Singkatnya, masing-masing bermain sendiri-sendiri, penerbit stablecoin semua bertaruh siapa yang memiliki regulasi paling longgar.
Lihat AsliBalas0
HodlVeteran
· 5jam yang lalu
Sangat tipikal, hanya melapisi hukum dengan emas, tidak mendukung otoritas pengawas, saya sudah melihat pertunjukan ini terlalu banyak, sudah pernah dilakukan sekali pada tahun 2018, hasilnya? Hanya kekacauan di satu tempat.

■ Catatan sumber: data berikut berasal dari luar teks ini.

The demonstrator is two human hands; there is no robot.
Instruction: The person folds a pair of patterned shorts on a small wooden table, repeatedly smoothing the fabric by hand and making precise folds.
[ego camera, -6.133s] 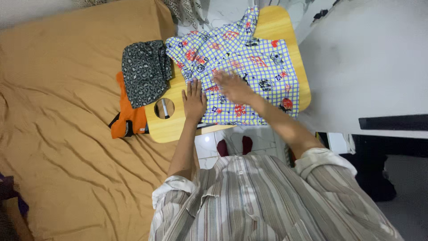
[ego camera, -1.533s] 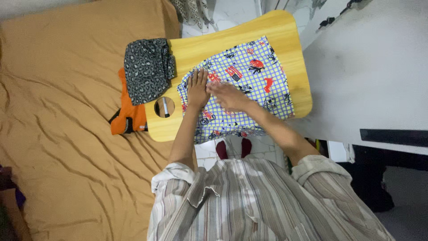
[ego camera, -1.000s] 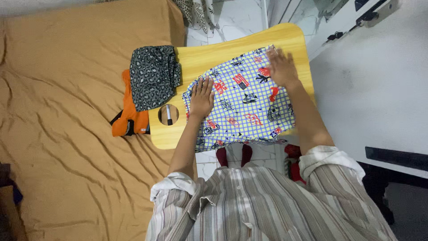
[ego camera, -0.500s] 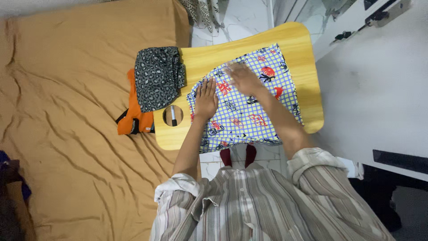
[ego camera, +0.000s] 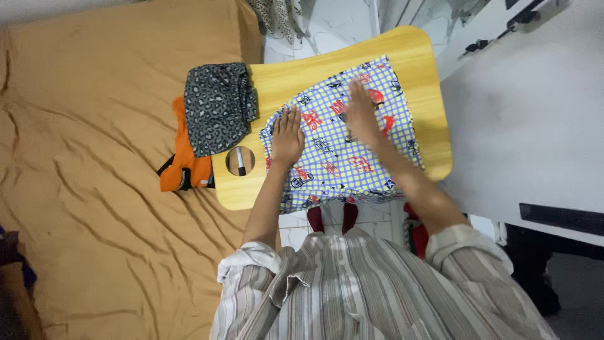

Amerika Serikat memang menghadapi tantangan dalam mendorong legislasi kerangka inovasi aset digital. Di satu sisi, RUU seperti 《Genius Act》 berusaha mengatur pasar stablecoin, di sisi lain 《Clarity Act》 juga mencoba memberlakukan pembatasan lebih lanjut terhadap aset digital. Kedengarannya bagus, tetapi kenyataannya, efektivitas upaya legislatif ini bergantung pada satu prasyarat kunci—otoritas pengawas federal harus diberikan kekuasaan yang cukup dan sumber daya yang memadai.
Masalahnya adalah, saat ini badan pengawas seperti SEC dan CFTC menghadapi situasi di mana kewenangan tersebar. Kekuasaan terbagi di antara berbagai lembaga, yang menyebabkan efisiensi pelaksanaan kebijakan menjadi rendah, bahkan muncul kekosongan pengawasan. Lebih buruk lagi, sumber daya manusia dan anggaran lembaga-lembaga ini justru semakin berkurang, yang secara langsung mempengaruhi kemampuan mereka dalam menegakkan aturan. Dengan kata lain, legislasi yang sempurna pun tidak akan berarti tanpa sumber daya penegakan hukum yang memadai, akhirnya hanya menjadi dokumen di atas kertas.
Apa arti semua ini bagi industri aset digital? Ketidakpastian kerangka hukum dan kekurangan sumber daya pengawasan dapat menyebabkan proyek inovasi menghadapi risiko yang lebih tak terduga. Penerbit stablecoin harus berhati-hati dalam beroperasi di batas-batas regulasi yang kabur, dan kecepatan perkembangan ekosistem secara keseluruhan juga mungkin akan melambat karena hal ini.